Of course, diplomacy alone will not mend the wounds of a centuries-old religious conflict, nor will simply throwing money at the problem. But we believe that by pinpointing both areas of commonality and areas of unique sectarian interest, creative policy-makers can fashion a package of carrots and sticks which would help strengthen Iraq while encouraging Iraqis they are better off together than apart.

It is of paramount regional importance to maintain the territorial integrity of Iraq. A unified Iraq, impervious to negative Iranian and Syrian influences, is essential to Middle East stability. Iran and Syria have shown they will not contribute to either greater regional stability or a strong, unified Iraq. But before national unity can be achieved, Iraqis must feel comfortable enough in their own neighborhoods to be able to say to law enforcement, “There are three insurgents living in the house across the street.” Right now, not only is there a conspicuous absence of the rule of law in Iraq, there also is no assurance that individuals clothed in police garb are, in fact, Iraqi police officers. Moreover, bona fide officers’ loyalty to the central government often is questionable considering the strong sectarian allegiances present in the ranks.

It is of paramount regional importance to maintain the territorial integrity of Iraq.The remedy is an intense initial investment in the Iraqi military, security and police forces. The goal is to make such service to Iraq an honor, effective in preserving the peace and, importantly, beneficial to the individuals serving and their families. Pensions, scholarships, benefits and salaries must all be equal to the high demands placed upon those who defend Iraqis from aggression and lawlessness. Along with an obvious increase in funding for the training and equipping of these forces, these investments would encourage internal stability, engender faith in the national government and serve as a bulwark against unwanted foreign influences.

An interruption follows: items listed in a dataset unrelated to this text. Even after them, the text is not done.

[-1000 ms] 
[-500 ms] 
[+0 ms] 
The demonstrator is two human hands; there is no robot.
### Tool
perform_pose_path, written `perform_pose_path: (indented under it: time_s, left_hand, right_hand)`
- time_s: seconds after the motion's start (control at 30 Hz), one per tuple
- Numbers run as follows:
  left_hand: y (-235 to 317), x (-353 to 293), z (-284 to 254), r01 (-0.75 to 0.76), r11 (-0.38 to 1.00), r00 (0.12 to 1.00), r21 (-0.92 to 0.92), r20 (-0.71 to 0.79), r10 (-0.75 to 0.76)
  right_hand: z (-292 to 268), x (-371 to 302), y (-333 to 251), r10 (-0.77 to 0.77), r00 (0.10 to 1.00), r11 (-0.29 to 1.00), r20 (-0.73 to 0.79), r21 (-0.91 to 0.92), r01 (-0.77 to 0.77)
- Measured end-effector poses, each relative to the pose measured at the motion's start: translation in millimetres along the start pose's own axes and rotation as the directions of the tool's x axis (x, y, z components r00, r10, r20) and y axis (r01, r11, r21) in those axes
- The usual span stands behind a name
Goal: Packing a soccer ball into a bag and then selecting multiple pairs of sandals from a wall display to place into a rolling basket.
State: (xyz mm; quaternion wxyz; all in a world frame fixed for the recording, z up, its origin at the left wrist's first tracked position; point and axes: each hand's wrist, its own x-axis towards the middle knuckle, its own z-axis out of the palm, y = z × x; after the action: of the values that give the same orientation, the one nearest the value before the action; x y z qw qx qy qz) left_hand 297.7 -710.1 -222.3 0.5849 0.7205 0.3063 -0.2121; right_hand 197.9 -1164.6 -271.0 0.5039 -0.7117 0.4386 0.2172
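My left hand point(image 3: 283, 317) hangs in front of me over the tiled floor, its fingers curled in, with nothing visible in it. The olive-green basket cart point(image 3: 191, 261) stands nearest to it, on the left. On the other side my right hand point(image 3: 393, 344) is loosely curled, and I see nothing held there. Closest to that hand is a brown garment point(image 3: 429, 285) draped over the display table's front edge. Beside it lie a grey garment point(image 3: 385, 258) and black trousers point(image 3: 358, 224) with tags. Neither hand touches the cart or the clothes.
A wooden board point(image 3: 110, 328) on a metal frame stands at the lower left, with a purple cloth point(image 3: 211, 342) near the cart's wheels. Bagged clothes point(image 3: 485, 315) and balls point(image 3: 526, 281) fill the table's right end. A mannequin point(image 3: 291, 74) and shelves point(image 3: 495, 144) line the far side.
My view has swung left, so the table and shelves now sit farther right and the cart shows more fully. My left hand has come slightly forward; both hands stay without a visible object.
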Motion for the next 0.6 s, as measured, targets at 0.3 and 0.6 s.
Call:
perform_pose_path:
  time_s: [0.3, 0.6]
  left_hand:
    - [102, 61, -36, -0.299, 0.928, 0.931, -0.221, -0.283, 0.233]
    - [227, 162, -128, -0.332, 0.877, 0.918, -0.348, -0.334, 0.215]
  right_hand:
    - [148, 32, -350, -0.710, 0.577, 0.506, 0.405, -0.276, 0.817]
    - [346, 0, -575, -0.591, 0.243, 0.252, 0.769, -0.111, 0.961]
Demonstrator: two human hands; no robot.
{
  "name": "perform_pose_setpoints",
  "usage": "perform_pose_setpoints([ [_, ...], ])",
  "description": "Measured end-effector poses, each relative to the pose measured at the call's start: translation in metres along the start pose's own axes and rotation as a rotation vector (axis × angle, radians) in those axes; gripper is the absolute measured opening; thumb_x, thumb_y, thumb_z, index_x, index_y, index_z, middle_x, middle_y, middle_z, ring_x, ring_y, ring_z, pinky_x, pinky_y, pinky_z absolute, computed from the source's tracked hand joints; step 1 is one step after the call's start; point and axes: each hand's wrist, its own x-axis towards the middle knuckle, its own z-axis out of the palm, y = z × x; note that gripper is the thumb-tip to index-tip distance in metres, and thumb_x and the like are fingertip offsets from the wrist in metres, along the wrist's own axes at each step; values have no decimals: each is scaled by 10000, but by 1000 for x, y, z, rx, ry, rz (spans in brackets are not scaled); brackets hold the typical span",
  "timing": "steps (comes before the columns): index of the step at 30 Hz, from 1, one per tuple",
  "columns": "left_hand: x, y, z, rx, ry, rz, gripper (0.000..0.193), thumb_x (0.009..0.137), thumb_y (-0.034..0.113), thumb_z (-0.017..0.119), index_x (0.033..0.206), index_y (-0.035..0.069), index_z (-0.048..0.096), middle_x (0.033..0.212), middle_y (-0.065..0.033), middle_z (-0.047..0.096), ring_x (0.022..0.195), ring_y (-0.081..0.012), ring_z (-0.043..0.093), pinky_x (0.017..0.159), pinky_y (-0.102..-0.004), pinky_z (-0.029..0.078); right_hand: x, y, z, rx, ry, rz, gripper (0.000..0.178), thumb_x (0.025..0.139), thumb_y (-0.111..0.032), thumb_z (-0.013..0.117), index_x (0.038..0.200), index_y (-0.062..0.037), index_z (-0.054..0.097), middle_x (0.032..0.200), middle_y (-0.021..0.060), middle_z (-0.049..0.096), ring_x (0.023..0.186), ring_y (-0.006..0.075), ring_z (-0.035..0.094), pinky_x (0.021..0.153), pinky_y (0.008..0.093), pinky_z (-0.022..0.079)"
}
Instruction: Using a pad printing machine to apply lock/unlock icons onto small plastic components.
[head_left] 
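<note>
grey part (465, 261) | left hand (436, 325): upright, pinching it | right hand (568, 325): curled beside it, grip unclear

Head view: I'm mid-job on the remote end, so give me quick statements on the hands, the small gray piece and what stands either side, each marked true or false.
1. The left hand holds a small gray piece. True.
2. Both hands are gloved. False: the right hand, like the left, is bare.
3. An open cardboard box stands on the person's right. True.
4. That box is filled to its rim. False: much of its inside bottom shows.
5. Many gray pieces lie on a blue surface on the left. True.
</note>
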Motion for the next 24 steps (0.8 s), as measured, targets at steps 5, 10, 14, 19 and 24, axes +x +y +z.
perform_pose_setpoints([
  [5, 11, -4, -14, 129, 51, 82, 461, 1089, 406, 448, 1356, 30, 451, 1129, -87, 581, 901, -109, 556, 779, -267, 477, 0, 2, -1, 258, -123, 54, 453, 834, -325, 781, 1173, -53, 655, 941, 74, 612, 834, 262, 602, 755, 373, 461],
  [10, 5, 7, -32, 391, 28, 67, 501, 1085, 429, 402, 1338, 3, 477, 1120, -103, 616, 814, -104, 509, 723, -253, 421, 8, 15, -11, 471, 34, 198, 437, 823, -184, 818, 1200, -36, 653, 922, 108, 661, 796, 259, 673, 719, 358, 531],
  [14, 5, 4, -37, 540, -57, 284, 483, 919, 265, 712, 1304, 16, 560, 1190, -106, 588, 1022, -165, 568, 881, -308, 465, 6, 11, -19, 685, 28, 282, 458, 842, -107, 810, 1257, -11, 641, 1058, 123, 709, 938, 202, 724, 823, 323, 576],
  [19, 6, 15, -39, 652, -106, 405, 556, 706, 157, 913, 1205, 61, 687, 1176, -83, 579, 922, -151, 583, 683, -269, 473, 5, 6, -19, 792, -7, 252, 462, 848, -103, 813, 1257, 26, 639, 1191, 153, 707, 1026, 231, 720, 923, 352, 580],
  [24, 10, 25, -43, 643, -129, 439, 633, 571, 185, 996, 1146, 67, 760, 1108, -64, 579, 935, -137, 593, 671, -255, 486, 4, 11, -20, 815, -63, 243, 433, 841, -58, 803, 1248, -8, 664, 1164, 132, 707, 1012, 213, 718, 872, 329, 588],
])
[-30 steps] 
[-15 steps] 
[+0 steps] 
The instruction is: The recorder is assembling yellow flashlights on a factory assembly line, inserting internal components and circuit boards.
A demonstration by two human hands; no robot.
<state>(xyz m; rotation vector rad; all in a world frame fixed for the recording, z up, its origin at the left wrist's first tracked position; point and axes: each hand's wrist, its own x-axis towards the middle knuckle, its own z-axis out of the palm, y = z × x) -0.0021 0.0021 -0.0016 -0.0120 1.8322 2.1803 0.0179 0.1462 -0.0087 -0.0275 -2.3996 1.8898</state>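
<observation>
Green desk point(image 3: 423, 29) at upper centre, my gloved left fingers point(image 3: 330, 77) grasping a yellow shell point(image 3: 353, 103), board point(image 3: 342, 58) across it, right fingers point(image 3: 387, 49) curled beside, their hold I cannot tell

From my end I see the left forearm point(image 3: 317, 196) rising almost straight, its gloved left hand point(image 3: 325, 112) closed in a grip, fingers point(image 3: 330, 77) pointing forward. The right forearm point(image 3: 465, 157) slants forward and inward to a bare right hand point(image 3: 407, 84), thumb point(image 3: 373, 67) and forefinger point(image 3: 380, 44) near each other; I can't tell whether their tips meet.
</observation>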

But, for now, American and coalition forces are that bulwark. We assumed that role as the occupiers of a sovereign state. It is our duty stay until our best efforts of “leaving nothing but footprints” have been exhausted. Once they have, however, is also when our occupation of Iraq should come to an end, an incentive in itself.

Hopefully warnings of the dire consequences of a warring or divided Iraq combined with incentives aimed to create a real national identity will encourage the battling factions to settle down for the common good. But if not, at least we know we have sincerely tried to do something good in a troubled region of the world, bring democracy to a people long oppressed and reestablish the United States as the protector of freedom in a sometimes anarchic world.